-------- Excerpted data --------
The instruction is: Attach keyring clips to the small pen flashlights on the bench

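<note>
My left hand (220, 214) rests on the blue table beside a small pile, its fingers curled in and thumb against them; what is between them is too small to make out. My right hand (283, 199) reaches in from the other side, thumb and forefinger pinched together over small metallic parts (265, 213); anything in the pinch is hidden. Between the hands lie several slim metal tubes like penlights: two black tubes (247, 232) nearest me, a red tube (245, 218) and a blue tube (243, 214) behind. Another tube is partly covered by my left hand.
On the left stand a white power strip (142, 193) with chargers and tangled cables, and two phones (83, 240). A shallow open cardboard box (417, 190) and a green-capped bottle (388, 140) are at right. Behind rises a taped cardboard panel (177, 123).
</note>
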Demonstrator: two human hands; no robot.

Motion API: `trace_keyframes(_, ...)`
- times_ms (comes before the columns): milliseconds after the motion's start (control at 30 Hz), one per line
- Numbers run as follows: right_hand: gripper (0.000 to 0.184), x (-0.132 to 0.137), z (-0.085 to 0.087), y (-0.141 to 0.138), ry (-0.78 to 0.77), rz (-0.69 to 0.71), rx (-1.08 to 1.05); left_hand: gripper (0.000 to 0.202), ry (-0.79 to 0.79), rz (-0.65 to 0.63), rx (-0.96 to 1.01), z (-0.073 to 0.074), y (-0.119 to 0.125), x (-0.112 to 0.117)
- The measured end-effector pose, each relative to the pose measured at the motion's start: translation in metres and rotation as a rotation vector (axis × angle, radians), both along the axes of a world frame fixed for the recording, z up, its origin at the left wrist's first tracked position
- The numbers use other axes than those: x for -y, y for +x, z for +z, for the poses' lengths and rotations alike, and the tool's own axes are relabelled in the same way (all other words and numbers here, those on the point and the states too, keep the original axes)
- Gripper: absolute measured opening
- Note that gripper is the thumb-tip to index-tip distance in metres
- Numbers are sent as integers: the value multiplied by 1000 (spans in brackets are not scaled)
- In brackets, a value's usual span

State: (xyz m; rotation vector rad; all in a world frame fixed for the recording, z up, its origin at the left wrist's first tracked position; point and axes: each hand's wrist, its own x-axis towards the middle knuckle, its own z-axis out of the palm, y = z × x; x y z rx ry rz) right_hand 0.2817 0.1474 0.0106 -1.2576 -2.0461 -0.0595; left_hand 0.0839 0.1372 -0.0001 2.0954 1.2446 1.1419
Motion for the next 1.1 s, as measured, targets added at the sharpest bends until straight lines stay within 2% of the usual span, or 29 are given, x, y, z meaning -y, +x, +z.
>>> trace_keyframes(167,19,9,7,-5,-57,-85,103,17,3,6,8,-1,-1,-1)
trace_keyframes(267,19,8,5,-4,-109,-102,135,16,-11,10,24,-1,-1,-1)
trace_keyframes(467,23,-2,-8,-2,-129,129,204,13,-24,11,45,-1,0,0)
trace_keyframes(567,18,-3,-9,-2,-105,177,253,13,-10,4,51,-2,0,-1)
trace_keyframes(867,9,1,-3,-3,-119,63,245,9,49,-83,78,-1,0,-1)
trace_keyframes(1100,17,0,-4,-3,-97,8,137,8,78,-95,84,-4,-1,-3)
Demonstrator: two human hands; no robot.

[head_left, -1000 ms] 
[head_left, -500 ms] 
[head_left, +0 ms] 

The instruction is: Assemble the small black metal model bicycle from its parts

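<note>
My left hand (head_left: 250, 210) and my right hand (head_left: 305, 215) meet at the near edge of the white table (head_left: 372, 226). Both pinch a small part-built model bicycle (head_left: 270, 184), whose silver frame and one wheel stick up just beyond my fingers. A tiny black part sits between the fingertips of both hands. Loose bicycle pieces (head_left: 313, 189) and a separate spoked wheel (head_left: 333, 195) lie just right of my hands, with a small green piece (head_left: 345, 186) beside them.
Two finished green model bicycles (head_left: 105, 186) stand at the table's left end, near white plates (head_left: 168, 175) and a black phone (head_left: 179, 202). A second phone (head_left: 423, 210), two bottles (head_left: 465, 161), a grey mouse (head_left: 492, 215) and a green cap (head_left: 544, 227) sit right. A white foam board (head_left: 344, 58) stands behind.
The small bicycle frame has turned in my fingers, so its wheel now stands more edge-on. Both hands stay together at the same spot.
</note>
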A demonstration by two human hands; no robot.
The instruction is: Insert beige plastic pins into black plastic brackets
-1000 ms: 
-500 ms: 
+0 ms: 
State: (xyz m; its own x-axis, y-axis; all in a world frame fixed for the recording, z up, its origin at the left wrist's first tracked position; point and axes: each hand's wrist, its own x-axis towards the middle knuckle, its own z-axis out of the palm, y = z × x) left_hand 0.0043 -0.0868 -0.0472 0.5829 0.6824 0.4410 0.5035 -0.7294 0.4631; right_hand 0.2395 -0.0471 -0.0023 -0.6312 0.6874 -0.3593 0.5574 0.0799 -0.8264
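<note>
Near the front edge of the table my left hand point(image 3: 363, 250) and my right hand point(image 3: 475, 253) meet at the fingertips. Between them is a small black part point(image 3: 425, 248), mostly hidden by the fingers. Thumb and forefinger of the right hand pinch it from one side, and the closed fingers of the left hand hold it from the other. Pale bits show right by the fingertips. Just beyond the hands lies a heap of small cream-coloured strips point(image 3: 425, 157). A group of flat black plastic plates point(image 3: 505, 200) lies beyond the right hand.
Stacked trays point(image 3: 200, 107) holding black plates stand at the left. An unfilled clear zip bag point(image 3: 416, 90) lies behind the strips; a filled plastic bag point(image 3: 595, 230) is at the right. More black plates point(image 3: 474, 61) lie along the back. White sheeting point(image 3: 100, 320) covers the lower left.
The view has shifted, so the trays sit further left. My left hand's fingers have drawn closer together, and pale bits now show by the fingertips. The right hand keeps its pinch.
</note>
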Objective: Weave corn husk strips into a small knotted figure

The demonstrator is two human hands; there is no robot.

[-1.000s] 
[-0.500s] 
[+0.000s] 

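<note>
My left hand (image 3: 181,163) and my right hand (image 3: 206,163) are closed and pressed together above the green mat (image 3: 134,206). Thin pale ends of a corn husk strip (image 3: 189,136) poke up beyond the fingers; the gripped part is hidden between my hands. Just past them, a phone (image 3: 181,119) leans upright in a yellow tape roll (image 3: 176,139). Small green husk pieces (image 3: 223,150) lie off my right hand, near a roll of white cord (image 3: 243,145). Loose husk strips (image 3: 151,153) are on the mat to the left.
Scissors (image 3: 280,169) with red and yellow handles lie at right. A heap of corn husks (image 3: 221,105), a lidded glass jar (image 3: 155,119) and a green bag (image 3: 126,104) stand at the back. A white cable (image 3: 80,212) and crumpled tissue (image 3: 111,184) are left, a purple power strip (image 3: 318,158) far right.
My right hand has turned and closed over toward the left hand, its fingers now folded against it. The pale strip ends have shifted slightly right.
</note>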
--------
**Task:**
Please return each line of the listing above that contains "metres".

**Response area:**
- The measured end-effector pose, each relative to the pose measured at the motion's start: translation in metres and rotation as a rotation vector (axis × angle, radians), both along the axes of a world frame fixed for the recording, z up, its origin at the left wrist's first tracked position
- Note that gripper is the thumb-tip to index-tip distance in metres

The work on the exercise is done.